▶ **EXERCISE DETAILS**:
Restate the data exactly as given and keep the pictures out.
DATA: Begin
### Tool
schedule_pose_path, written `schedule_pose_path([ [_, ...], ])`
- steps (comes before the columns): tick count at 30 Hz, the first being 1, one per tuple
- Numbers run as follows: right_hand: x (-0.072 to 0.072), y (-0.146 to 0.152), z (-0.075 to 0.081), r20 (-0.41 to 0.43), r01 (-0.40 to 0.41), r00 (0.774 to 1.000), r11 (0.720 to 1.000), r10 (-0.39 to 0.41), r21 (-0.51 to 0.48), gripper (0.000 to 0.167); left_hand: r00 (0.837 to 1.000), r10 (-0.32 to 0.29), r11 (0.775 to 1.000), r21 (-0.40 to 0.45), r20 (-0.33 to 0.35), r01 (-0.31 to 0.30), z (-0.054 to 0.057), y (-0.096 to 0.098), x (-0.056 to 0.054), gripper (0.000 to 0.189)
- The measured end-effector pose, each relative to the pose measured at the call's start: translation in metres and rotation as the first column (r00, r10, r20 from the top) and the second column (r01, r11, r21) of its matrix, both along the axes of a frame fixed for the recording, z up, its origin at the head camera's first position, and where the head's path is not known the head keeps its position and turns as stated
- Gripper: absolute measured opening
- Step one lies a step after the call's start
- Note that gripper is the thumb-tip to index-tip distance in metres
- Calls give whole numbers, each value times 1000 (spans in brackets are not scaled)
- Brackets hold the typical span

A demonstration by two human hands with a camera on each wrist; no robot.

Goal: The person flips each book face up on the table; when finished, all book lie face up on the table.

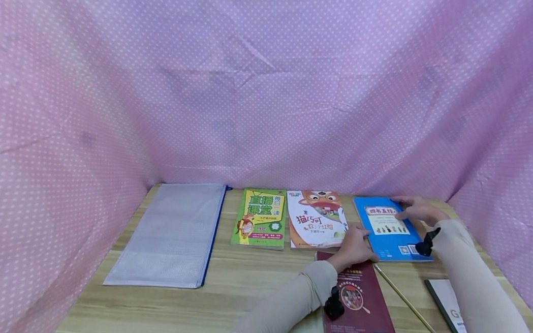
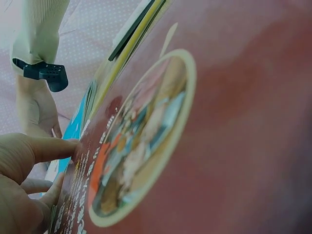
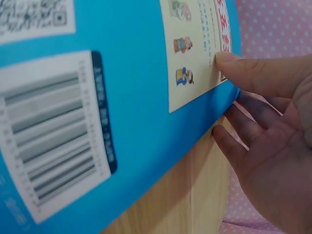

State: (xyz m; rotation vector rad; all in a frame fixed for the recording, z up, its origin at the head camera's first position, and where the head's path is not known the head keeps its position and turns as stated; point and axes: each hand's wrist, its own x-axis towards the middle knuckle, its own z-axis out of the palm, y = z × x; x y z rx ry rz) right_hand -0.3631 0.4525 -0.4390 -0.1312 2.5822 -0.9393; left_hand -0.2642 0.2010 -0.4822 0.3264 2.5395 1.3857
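Observation:
A blue book (image 1: pixel 388 230) lies flat at the back right, with printed figures and a barcode on its cover. My right hand (image 1: pixel 421 211) pinches its right edge; in the right wrist view the thumb (image 3: pixel 258 73) is on the cover and the other fingers are at the edge. My left hand (image 1: pixel 355 247) reaches over the top end of a maroon book (image 1: pixel 363 310), its fingers extended at the blue book's lower left edge. In the left wrist view the maroon cover (image 2: pixel 234 122) hides part of the contact.
A white cat-picture book (image 1: pixel 315 220) and a green book (image 1: pixel 259 219) lie to the left. Farther left is a mesh zip pouch (image 1: pixel 170 237) with a blue edge. A gold-coloured stick (image 1: pixel 411 308) and a dark-edged white book (image 1: pixel 450 310) lie at right. Pink dotted cloth (image 1: pixel 271 85) surrounds the table.

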Motion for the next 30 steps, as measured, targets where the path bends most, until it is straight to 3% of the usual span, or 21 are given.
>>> schedule_pose_path([
  [10, 9, -5, 13, -13, 12, 1000, 1000, -13, -19, 79, 999, 8, 999, 37, 45, -10, 2, 0, 0, 71],
  [18, 25, 2, 21, -50, -34, 998, 999, 34, 0, 72, 1000, 2, 1000, 5, 24, -3, 2, 0, -2, 69],
  [23, 33, 10, 20, -69, -20, 997, 1000, 19, -14, 64, 1000, 3, 1000, -16, 13, -3, 2, 1, -3, 70],
  [30, 37, 19, 26, -18, 10, 1000, 997, -11, -81, 60, 998, 19, 1000, 12, 52, -20, 4, 1, 0, 71],
])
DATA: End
▶ **ANSWER TO THIS PROBLEM**:
### Tool
schedule_pose_path, written `schedule_pose_path([ [_, ...], ])`
- steps (comes before the columns): tick count at 30 Hz, the first being 1, one per tuple
- Numbers run as follows: right_hand: x (-0.072 to 0.072), y (-0.146 to 0.152), z (-0.075 to 0.081), r20 (-0.41 to 0.43), r01 (-0.40 to 0.41), r00 (0.774 to 1.000), r11 (0.720 to 1.000), r10 (-0.39 to 0.41), r21 (-0.51 to 0.48), gripper (0.000 to 0.167); left_hand: r00 (0.837 to 1.000), r10 (-0.32 to 0.29), r11 (0.775 to 1.000), r21 (-0.40 to 0.45), r20 (-0.33 to 0.35), r01 (-0.31 to 0.30), z (-0.054 to 0.057), y (-0.096 to 0.098), x (-0.056 to 0.054), gripper (0.000 to 0.189)
- The measured end-effector pose, each relative to the pose measured at the call's start: translation in metres and rotation as the first column (r00, r10, r20 from the top) and the second column (r01, r11, r21) of its matrix, both along the axes of a frame fixed for the recording, z up, its origin at the head camera's first position, and where the head's path is not known the head keeps its position and turns as stated
- Gripper: absolute measured opening
- Step one lies a step after the call's start
- Note that gripper is the thumb-tip to index-tip distance in metres
- Calls give whole numbers, each value times 1000 (spans in brackets are not scaled)
- Brackets hold the typical span

A demonstration by two human hands with a camera on each wrist; no robot.

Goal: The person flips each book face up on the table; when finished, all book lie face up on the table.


State: (xyz m; rotation vector rad; all in a frame fixed for the recording, z up, its origin at the head camera's first position, and where the head's path is not known the head keeps its position and turns as stated; point and axes: each hand's wrist, its own x-axis towards the middle knuckle, its own z-axis out of the palm, y = z × x; x y z rx ry rz) right_hand -0.3631 0.4525 -0.4390 -0.1312 2.5822 -0.9393; left_hand -0.2642 0.2010 -0.4822 0.3264 2.5395 1.3857
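Observation:
A blue book (image 1: pixel 388 230) lies flat at the back right, with printed figures and a barcode on its cover. My right hand (image 1: pixel 421 211) pinches its right edge; in the right wrist view the thumb (image 3: pixel 258 73) is on the cover and the other fingers are at the edge. My left hand (image 1: pixel 355 247) reaches over the top end of a maroon book (image 1: pixel 363 310), its fingers extended at the blue book's lower left edge. In the left wrist view the maroon cover (image 2: pixel 234 122) hides part of the contact.
A white cat-picture book (image 1: pixel 315 220) and a green book (image 1: pixel 259 219) lie to the left. Farther left is a mesh zip pouch (image 1: pixel 170 237) with a blue edge. A gold-coloured stick (image 1: pixel 411 308) and a dark-edged white book (image 1: pixel 450 310) lie at right. Pink dotted cloth (image 1: pixel 271 85) surrounds the table.
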
Motion for the next 30 steps, as measured, targets where the path bends most, until it is straight to 3% of the usual span, or 21 are given.
>>> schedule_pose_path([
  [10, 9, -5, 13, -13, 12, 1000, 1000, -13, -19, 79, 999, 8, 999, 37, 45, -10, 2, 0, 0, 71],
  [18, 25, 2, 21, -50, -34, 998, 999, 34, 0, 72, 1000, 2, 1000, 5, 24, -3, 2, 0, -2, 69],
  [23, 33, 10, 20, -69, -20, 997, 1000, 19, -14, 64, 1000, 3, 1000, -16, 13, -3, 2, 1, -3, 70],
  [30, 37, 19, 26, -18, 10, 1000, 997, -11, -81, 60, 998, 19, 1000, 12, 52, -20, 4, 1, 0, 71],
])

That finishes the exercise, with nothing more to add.